Im Schuljahr [1]850 stieg die Schülerzahl auf 940. Die
Jahresprüfungen werden immer im Monat Dezember öffentlich abgehalten.
Die
erste Prüfung, die am 8. Dez. [1]849 abgehalten wurde, gab ein günstiges
Resultat, was um so mehr anerkannt werden mußte, wenn man die Kürze des
Bestandes dieser Schule berücksichtigte. Es wurden 39 Schüler mit Prämien
betheilt und 28 erhielten das Accessit.
Die zweite öffentliche Prüfung aber,
die am 15. Dez. [1]850 im Sophienbadsaale stattfand, lieferte noch günstigere
Resultate, denn es wurden 82 Schüler mit Prämien belohnt und 47 erhielten das
Accessit.

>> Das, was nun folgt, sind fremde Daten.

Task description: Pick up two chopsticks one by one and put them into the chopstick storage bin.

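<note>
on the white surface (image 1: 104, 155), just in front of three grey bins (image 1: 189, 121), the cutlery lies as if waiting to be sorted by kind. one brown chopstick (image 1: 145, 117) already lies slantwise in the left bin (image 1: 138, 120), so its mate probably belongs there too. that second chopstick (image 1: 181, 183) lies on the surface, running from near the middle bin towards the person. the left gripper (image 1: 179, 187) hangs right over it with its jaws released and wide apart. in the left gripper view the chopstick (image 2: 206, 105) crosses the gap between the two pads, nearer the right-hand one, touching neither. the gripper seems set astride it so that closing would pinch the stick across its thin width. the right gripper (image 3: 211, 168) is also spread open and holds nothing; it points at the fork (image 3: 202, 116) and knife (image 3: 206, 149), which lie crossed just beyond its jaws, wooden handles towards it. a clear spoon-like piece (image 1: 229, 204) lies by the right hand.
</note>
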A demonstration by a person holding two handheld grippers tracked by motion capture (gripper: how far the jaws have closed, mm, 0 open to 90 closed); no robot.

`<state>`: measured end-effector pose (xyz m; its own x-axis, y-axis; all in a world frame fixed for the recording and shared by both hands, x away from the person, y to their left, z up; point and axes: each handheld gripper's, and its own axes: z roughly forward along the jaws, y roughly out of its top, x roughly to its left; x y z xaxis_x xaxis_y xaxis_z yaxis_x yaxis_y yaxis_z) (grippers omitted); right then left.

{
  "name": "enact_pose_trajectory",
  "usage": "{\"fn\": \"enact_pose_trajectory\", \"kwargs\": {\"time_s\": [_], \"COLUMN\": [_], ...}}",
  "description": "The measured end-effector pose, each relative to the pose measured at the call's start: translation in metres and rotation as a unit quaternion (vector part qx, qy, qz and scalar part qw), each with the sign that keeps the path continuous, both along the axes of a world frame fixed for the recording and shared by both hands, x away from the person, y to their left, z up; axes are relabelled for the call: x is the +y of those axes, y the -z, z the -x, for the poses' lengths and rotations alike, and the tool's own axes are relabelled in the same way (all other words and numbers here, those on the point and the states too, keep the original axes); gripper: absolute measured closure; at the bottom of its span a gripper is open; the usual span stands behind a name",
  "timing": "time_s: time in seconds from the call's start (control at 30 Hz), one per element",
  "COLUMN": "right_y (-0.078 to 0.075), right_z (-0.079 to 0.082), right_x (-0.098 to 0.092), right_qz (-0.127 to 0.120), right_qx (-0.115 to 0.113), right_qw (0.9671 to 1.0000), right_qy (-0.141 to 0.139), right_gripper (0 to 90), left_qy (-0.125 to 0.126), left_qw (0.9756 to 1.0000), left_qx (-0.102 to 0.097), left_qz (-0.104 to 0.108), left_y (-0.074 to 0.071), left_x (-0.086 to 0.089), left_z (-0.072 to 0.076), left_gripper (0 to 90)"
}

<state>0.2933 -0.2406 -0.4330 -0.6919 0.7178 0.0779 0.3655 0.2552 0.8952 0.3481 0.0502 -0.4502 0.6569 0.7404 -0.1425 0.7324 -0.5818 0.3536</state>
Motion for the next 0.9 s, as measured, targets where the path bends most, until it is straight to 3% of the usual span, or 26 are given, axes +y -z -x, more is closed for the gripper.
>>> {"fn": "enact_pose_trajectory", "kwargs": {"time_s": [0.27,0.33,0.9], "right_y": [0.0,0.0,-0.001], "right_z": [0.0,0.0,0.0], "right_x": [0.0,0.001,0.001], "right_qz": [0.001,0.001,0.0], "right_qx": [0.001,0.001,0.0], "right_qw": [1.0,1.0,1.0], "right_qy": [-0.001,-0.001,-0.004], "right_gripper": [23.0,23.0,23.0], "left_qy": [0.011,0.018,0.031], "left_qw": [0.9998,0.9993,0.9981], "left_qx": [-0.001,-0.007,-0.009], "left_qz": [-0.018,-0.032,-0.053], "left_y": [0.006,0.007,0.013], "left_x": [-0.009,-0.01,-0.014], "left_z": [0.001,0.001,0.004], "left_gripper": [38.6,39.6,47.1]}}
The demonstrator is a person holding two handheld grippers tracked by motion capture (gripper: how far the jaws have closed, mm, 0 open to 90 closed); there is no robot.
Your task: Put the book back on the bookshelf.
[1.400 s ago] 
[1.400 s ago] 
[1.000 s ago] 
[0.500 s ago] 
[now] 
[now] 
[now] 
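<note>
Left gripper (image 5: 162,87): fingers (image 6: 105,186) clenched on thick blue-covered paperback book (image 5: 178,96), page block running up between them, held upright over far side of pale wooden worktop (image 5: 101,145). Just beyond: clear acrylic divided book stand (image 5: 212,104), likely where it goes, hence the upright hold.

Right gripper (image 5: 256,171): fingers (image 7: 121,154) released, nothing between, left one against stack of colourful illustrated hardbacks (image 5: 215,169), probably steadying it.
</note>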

Die Prämien bestehen in werthvollen, nützlichen und lehrreichern
Büchern.
Dieses günstige Resultat, das diese Handelsschule in so kurzer Zeit
bereits lieferte, ist dem Eifer der Lehrer, unter denen Ditscheiner besonders zu erwähnen
ist, ferner den eifrigen und umsichtigen Direktor Nigris und ganz besonders den unermüdlichen, keine Kosten und
Opfer scheuenden Vorstehern
A[nton]
Duck und A[ngelo]
Bearzi
zu verdanken.
Jeder, der dieser Prüfung
beiwohnte, muß die Überzeugung geschöpft haben, daß diese Gremialhandelsschule
eine wahre Pflanzschule für den Handelsstand ist und daß der Saame, den diese
Schule ausstreut, in weiteren Kreisen seine segensreichen Früchte tragen wird.
Den Gründern dieser Anstalt müssen aber alle Menschenfreunde den wärmsten Dank
zollen für ihre mit so viel Mühe und Kosten verbundenen Anstrengungen, wodurch
es ihnen gelang eine Schule ins Leben zu rufen, die die Jugend des
Handelsstandes mit jener Bildung erfüllt, welche sie in ihrem künftigen
speziellen Berufe als Vermittler zwischen Produzenten und Consumenten und bei
den sich täglich erweiternden Kreisen des Handelswesens so sehr benöthigt. Möge
diese nützliche und segensreiche Anstalt wie in Prag auch an anderen Orten die verdiente Nachahmung finden!